Based on the objectives, the structure of this work is: a description of the basic model of a random forest, the results of dividing the data by the number of chemical elements, the algorithm and the results of the selection of attributes, the results of predicting the critical temperature of new possible superconducting compounds, discussion and conclusions.

2 Critical temperature prediction model

2.1 Random forest regression

It is proposed to consider the random forest regression [14] as a model for predicting the critical temperature. For comparison with other studies, the coefficient of determination or r-square is used as the main metric for the quality of the model. It is important to improve the model quality criterion in order to increase the applicability of the model to all superconducting materials and reduce the difference between the predicted critical temperature and the experimentally measured one.

The algorithm for constructing a model and assessing its quality is standard:

  1. (1)

    Divide the data into attributes X and the target variable y. The critical temperature of superconducting materials is y. As X - data from which the features are removed: critical temperature, material name.

  2. (2)

    Divide our data into training and test samples, where the test sample is 0.3 of the total and the training sample is 0.7, respectively.

  3. (3)

    Train the model on the training set.

  4. (4)

    Estimate the coefficient of determination using a trained model on test data.

Hyper parameters of the model were selected manually to improve the quality of the model. As a result, the following parameters were obtained: max_depth = 22, n_estimators = 119, min_impurity_decrease = 0.0007.

Outliers may still be present in the data. In order to get rid of them, we will remove all materials for which the values of the features are not included in the range of values of 3 standard deviations from the mean value of any feature. The obtained values of quality metrics for three datasets are presented in Table 3.

Table 3 Quality metrics for test data for each dataset before and after outlier removal

To further improve the quality of the models, the feature selection algorithm was used. Characteristic selection methods are required when there can be too many features, more than what is really needed for the model. The data may contain noise signs that spoil the quality of the model.

The feature selection algorithm used in the work is as follows:

  1. (1)

    Take the first feature of data X, train the model and calculate the coefficient of determination r2.

  2. (2)

    Add the following feature, calculate r2. If the correlation coefficient is greater, then as a result add a feature, if not, then delete.

  3. (3)

    Begin to delete the features and calculate the correlation coefficient after deletion. If the correlation coefficient becomes larger, then we delete the attribute; if not, then add it.

  4. (4)

    Add features that are not in the current data. Calculate the correlation coefficient, if it becomes larger, as a result add a feature, if not, then delete it.

  5. (5)

    If the quality metric does not change, then complete the process of removing and adding features. If not, return to step 3.

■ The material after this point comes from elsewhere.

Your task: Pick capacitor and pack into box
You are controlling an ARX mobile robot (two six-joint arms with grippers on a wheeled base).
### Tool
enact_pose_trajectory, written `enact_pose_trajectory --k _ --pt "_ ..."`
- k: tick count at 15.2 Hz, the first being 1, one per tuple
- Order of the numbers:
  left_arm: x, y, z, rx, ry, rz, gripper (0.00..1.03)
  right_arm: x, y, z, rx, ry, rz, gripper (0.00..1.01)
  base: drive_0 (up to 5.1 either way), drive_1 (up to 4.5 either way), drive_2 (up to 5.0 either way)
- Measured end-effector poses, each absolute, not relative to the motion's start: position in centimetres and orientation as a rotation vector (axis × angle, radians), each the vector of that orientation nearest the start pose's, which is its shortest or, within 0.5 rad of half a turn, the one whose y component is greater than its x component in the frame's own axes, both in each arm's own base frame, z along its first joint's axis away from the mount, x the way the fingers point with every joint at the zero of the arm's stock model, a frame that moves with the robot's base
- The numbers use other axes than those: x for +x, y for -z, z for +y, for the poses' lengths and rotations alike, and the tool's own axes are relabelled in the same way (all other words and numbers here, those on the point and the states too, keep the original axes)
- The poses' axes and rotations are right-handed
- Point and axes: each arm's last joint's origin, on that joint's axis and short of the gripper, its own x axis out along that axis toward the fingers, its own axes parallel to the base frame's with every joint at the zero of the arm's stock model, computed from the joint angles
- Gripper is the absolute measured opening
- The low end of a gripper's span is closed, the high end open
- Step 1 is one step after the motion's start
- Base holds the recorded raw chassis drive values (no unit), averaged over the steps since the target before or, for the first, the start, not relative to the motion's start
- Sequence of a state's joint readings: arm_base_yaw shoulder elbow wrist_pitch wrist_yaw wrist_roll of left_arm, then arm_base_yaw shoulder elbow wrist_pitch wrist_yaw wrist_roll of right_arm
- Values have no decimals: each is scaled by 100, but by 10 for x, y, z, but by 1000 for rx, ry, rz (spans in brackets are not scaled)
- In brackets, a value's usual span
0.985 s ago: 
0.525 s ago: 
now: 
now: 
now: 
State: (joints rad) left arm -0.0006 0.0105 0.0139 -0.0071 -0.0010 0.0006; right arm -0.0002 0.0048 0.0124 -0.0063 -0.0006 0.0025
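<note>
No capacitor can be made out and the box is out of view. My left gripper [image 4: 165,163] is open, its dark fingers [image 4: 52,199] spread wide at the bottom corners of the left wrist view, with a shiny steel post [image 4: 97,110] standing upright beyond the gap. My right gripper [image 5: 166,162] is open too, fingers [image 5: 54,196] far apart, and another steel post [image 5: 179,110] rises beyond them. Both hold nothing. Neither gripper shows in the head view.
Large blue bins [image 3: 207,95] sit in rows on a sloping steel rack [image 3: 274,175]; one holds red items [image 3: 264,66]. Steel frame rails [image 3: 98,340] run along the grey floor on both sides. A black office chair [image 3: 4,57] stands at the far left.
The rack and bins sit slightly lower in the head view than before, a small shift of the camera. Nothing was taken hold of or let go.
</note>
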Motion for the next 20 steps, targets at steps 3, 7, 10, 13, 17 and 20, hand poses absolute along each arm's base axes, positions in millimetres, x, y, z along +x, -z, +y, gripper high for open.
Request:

The results of applying the feature selection by the feature selection algorithm for each dataset before removing outliers are presented in Table 4.

Table 4 Quality metrics for test data for each dataset after selection of features

Also, for feature selection, we used the method “feature_importances_” from RandomForestRegressor in Python. This method allows to determine which features when training the model most strongly affect the quality of the model. When a feature is used to split a node, the quality of the model is calculated and compared with the quality of the original node without breaking. Changes in the quality value are summarized for each characteristic and normalized at the end of the calculation. The higher the value of the obtained coefficient for a characteristic, the more important it is for constructing a random forest.

For the three models built on sc_min, sc_mean, sc_max data, we select the 10 most important features (Fig. 1).

Fig. 1
figure 1

The ten most important features for random forest models based on sc_min (a), sc_mean (b), sc_max (c) data

2.2 Dividing data by the number of chemical elements

The resulting random forest models provide good-quality metrics. In order to further increase the quality of the models, it is proposed to break the data by the number of chemical elements. It can be more convenient application of models and the possible division of superconductors into classes.

The number of chemical elements in datasets varies from 1 to 9. A complete enumeration of possible options (for example, materials with the number of elements 1,2,3 or 2,9,4, etc.) is ineffective. To determine the best material ratios by the number of chemical elements, the following algorithm is proposed:

  1. (1)

    Select all materials for which the number of chemical elements is equal to one.

  2. (2)

    Add materials with a different number of elements to this data (Example: 1,2; 1,3; 1,4…1,9) and calculate the coefficient of determination for each received dataset. Select a dataset with the best coefficient of determination.

  3. (3)

    Again add materials to the selected dataset with a different number of elements (Example: 1,2,3; 1,2,4…1,2,9) and calculate the coefficient of determination for each dataset.

  4. (4)

    When the coefficient of determination ceases to increase when adding new data, stop the process and record the resulting ratio of materials for various amounts of chemical elements.

  5. (5)

    Start the process anew for materials with two or more elements.

The algorithm was applied to sc_min, sc_mean, sc_max data, and the results are presented in Table 5.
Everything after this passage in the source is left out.